Participation and AAC

Participation and AAC

Engaging with the world around.


We love seeing how Augmentative and Alternative Communication (AAC) can lead to enhanced participation for our clients. Participation is varied and personal and means something different for every one of our clients. For some clients it might mean having the ability to provide an opinion or make a choice, for some it might mean participating in education and for some, it might mean running a business using assistive technology. We focus on helping our clients to achieve their participation goals across this spectrum.

Since 2001 with the inception of the World Health Organisation’s International Classification of Functioning, Disability and Health (ICF), (World Health Organisation, 2001) we have seen an increased focus on participation in healthcare. This framework has opened up new ways of thinking in healthcare and enhanced opportunities for clients.

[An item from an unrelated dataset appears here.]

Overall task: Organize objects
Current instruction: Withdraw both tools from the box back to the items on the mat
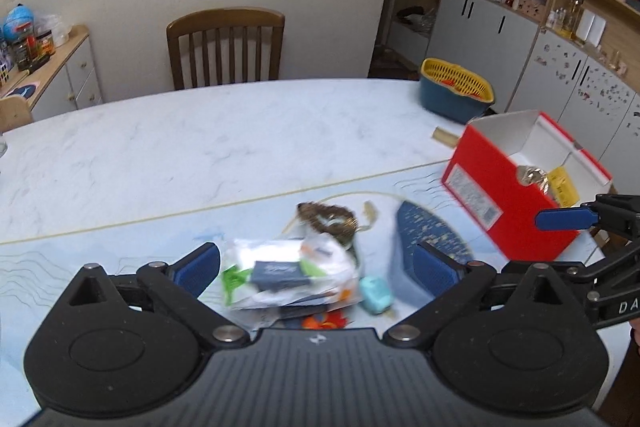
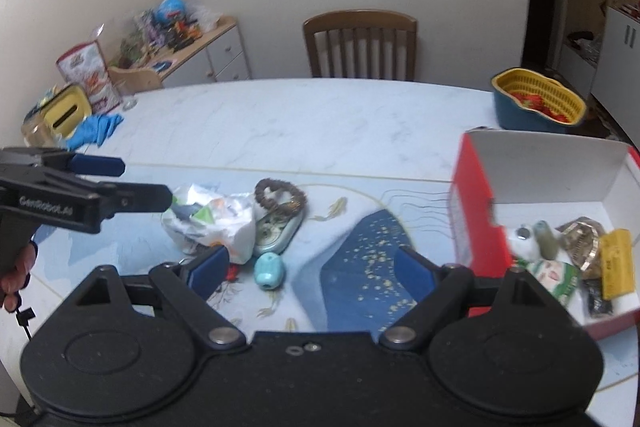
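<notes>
In the left wrist view my left gripper (image 1: 318, 267) stands open over a crumpled white plastic bag of small packets (image 1: 288, 275), its pads clear of the bag. A teal egg-shaped piece (image 1: 376, 294) lies just right of the bag and a brown bead bracelet (image 1: 328, 219) behind it. My right gripper (image 2: 314, 267) is open and empty above the blue patterned mat (image 2: 360, 259). To its left are the teal piece (image 2: 270, 270), the bag (image 2: 216, 223) and the bracelet (image 2: 280, 197), which rests on a pale oval case (image 2: 276, 233). The open red box (image 2: 472, 211) at right holds several small items.
A blue basket with a yellow liner (image 2: 536, 103) stands at the table's far right. A yellow tissue box (image 2: 66, 111), blue gloves (image 2: 98, 129) and a carton sit at the far left. A wooden chair (image 2: 360, 43) faces the far edge. A hand (image 2: 16, 279) holds the left gripper.
</notes>
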Demonstrator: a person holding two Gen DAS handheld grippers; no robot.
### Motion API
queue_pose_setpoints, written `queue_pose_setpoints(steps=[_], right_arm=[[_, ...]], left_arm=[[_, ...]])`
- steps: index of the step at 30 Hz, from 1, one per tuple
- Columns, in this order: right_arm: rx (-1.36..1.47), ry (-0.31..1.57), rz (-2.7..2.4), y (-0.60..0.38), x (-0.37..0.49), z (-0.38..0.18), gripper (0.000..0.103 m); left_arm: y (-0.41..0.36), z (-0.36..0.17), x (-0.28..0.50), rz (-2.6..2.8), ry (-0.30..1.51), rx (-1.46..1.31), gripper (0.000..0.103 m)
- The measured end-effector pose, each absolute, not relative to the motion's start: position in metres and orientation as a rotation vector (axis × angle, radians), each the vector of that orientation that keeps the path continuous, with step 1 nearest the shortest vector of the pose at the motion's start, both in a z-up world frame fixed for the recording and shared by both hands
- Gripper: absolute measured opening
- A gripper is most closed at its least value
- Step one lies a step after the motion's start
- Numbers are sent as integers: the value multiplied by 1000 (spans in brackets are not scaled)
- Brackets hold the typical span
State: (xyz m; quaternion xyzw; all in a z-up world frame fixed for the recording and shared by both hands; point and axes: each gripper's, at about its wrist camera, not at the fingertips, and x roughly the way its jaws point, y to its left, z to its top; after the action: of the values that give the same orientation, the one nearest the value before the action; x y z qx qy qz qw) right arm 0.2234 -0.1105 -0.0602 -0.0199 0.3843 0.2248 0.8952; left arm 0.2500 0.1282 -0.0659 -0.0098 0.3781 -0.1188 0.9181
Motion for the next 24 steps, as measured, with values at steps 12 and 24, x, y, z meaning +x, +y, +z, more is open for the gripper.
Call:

Taking this further and more specifically relating to AAC, the participation model (Beukelman & Mirenda, 2013) is a framework for best practice in AAC and describes a process of identifying opportunities and barriers to the use of AAC. We need to identify what factors are assisting our clients in using their AAC system and what factors are creating additional challenges.

Participation: the action of taking part in something.

Advancements in technology over the past decade have moved high tech AAC systems from speech generating devices alone to systems on which clients can:

  • Access social media including Facebook, Instagram, and Messenger
  • Send and receive emails
  • Access the internet
  • Stream content on YouTube
  • Control a television including free to air channels, Netflix, Stan, Disney Plus, and Binge
  • Play games
  • Access environmental controls including lights, fans, curtains, and doors

Some of the things we love about AAC are the amazing outcomes some of our clients have achieved in participating in life. Some of our favourite examples are:

  • A man with motor neurone disease who runs a business through the use of eye gaze access and computer control.
  • A woman who has begun writing a book following a stroke, using eye gaze access and computer control of Microsoft word.
  • A client with Down Syndrome who uses a low-tech communication system to engage with her support workers while bouncing on a trampoline or swinging on her swings.
  • A man with motor neurone disease who uses an iPad to communicate over the phone, allowing him to be better understood by others.
  • A man with an intellectual disability who shares with his speech pathologist where he’s been in the previous week.

Our client’s achievements make us proud, and we look forward to supporting them to achieve goals in the future.


Beukelman, D. R., & Mirenda, P. (2013). Augmentative and alternative communication: Supporting children and adults with complex communication needs. Baltimore, MD: Brookes

World Health Organization. (2001). International classification of functioning, disability and health: ICF. Geneva: World Health Organization.